▶ **Activity**:
Copy the records out again in full, keeping them identical.

▶ **Records supplied**:

○ ○ ○ ○ ○

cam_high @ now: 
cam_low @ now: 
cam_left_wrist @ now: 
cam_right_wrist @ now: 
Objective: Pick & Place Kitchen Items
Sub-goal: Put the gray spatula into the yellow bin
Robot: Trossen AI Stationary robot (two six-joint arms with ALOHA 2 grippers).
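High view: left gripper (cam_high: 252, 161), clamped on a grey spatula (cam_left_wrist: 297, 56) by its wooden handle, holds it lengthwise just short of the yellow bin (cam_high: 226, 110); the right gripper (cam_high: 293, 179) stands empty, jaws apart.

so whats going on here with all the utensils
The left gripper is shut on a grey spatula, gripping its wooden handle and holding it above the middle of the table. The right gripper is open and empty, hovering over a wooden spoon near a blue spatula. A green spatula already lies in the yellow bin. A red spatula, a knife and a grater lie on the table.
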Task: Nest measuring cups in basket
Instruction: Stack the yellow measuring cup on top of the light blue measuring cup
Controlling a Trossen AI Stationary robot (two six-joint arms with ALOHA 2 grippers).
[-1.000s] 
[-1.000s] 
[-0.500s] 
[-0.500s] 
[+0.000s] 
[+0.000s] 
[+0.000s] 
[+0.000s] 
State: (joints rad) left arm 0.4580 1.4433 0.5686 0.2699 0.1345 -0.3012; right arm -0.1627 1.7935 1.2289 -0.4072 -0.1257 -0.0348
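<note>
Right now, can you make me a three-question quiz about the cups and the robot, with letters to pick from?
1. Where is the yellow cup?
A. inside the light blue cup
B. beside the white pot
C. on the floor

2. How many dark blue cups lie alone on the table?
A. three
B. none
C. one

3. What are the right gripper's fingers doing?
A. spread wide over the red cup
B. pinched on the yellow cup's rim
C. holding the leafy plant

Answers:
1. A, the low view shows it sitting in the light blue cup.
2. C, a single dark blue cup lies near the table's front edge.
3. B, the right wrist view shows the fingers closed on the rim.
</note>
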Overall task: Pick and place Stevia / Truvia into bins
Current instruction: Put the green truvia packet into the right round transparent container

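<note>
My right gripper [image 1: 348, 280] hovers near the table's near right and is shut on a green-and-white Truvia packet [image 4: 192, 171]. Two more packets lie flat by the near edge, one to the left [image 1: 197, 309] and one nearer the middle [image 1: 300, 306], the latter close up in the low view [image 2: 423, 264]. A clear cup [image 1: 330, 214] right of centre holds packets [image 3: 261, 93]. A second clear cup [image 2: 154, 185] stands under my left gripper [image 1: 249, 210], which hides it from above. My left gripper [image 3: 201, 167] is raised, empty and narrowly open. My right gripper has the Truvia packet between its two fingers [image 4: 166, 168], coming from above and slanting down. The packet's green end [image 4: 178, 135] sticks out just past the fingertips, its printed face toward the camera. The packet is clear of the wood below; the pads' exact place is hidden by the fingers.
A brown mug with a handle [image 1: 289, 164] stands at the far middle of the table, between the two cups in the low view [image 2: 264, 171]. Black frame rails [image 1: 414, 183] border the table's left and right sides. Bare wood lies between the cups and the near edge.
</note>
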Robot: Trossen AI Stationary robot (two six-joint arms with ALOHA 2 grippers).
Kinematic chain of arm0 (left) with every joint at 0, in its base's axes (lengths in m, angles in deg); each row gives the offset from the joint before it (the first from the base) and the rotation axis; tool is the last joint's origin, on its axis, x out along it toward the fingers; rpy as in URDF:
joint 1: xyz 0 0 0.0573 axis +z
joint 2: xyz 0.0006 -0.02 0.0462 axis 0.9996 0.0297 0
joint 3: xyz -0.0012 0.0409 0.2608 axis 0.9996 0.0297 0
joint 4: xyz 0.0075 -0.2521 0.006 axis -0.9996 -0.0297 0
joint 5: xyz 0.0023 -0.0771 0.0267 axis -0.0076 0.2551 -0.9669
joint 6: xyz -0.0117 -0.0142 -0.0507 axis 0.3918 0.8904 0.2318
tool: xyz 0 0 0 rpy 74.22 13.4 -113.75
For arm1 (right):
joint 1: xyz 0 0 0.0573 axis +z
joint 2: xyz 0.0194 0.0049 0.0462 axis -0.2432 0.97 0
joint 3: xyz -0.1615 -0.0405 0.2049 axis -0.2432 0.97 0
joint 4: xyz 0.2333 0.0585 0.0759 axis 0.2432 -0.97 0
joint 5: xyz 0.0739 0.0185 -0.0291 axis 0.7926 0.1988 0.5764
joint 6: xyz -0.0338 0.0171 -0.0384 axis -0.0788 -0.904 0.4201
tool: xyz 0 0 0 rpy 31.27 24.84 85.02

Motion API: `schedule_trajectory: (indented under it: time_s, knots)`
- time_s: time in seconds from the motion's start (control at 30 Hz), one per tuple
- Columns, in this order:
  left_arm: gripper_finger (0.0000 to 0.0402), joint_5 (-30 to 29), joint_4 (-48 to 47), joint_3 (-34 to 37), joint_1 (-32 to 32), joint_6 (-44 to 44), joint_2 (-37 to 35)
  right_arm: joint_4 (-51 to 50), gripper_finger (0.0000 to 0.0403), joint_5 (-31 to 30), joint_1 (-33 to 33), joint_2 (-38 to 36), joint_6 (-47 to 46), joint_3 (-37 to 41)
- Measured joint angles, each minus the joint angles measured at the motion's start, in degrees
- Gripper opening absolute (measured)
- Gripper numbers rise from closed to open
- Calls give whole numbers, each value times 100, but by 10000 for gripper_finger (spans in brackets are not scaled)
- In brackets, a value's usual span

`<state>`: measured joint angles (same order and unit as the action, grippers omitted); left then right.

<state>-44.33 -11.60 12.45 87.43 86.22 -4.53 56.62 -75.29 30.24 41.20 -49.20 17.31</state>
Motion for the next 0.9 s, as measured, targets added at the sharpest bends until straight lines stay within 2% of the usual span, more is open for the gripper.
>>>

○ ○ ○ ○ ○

▶ **Answer to this problem**:
cam_high @ now: 
cam_low @ now: 
cam_left_wrist @ now: 
cam_right_wrist @ now: 
Objective: Pick & Place Kitchen Items
Sub-goal: Put the gray spatula into the yellow bin
Robot: Trossen AI Stationary robot (two six-joint arms with ALOHA 2 grippers).
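High view: left gripper (cam_high: 252, 161), clamped on a grey spatula (cam_left_wrist: 297, 56) by its wooden handle, holds it lengthwise just short of the yellow bin (cam_high: 226, 110); the right gripper (cam_high: 293, 179) stands empty, jaws apart.

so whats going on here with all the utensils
The left gripper is shut on a grey spatula, gripping its wooden handle and holding it above the middle of the table. The right gripper is open and empty, hovering over a wooden spoon near a blue spatula. A green spatula already lies in the yellow bin. A red spatula, a knife and a grater lie on the table.
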Task: Nest measuring cups in basket
Instruction: Stack the yellow measuring cup on top of the light blue measuring cup
Controlling a Trossen AI Stationary robot (two six-joint arms with ALOHA 2 grippers).
[-1.000s] 
[-1.000s] 
[-0.500s] 
[-0.500s] 
[+0.000s] 
[+0.000s] 
[+0.000s] 
[+0.000s] 
State: (joints rad) left arm 0.4580 1.4433 0.5686 0.2699 0.1345 -0.3012; right arm -0.1627 1.7935 1.2289 -0.4072 -0.1257 -0.0348
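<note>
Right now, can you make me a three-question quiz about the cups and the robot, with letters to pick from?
1. Where is the yellow cup?
A. inside the light blue cup
B. beside the white pot
C. on the floor

2. How many dark blue cups lie alone on the table?
A. three
B. none
C. one

3. What are the right gripper's fingers doing?
A. spread wide over the red cup
B. pinched on the yellow cup's rim
C. holding the leafy plant

Answers:
1. A, the low view shows it sitting in the light blue cup.
2. C, a single dark blue cup lies near the table's front edge.
3. B, the right wrist view shows the fingers closed on the rim.
</note>
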Overall task: Pick and place Stevia / Truvia into bins
Current instruction: Put the green truvia packet into the right round transparent container

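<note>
My right gripper [image 1: 348, 280] hovers near the table's near right and is shut on a green-and-white Truvia packet [image 4: 192, 171]. Two more packets lie flat by the near edge, one to the left [image 1: 197, 309] and one nearer the middle [image 1: 300, 306], the latter close up in the low view [image 2: 423, 264]. A clear cup [image 1: 330, 214] right of centre holds packets [image 3: 261, 93]. A second clear cup [image 2: 154, 185] stands under my left gripper [image 1: 249, 210], which hides it from above. My left gripper [image 3: 201, 167] is raised, empty and narrowly open. My right gripper has the Truvia packet between its two fingers [image 4: 166, 168], coming from above and slanting down. The packet's green end [image 4: 178, 135] sticks out just past the fingertips, its printed face toward the camera. The packet is clear of the wood below; the pads' exact place is hidden by the fingers.
A brown mug with a handle [image 1: 289, 164] stands at the far middle of the table, between the two cups in the low view [image 2: 264, 171]. Black frame rails [image 1: 414, 183] border the table's left and right sides. Bare wood lies between the cups and the near edge.
</note>
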Robot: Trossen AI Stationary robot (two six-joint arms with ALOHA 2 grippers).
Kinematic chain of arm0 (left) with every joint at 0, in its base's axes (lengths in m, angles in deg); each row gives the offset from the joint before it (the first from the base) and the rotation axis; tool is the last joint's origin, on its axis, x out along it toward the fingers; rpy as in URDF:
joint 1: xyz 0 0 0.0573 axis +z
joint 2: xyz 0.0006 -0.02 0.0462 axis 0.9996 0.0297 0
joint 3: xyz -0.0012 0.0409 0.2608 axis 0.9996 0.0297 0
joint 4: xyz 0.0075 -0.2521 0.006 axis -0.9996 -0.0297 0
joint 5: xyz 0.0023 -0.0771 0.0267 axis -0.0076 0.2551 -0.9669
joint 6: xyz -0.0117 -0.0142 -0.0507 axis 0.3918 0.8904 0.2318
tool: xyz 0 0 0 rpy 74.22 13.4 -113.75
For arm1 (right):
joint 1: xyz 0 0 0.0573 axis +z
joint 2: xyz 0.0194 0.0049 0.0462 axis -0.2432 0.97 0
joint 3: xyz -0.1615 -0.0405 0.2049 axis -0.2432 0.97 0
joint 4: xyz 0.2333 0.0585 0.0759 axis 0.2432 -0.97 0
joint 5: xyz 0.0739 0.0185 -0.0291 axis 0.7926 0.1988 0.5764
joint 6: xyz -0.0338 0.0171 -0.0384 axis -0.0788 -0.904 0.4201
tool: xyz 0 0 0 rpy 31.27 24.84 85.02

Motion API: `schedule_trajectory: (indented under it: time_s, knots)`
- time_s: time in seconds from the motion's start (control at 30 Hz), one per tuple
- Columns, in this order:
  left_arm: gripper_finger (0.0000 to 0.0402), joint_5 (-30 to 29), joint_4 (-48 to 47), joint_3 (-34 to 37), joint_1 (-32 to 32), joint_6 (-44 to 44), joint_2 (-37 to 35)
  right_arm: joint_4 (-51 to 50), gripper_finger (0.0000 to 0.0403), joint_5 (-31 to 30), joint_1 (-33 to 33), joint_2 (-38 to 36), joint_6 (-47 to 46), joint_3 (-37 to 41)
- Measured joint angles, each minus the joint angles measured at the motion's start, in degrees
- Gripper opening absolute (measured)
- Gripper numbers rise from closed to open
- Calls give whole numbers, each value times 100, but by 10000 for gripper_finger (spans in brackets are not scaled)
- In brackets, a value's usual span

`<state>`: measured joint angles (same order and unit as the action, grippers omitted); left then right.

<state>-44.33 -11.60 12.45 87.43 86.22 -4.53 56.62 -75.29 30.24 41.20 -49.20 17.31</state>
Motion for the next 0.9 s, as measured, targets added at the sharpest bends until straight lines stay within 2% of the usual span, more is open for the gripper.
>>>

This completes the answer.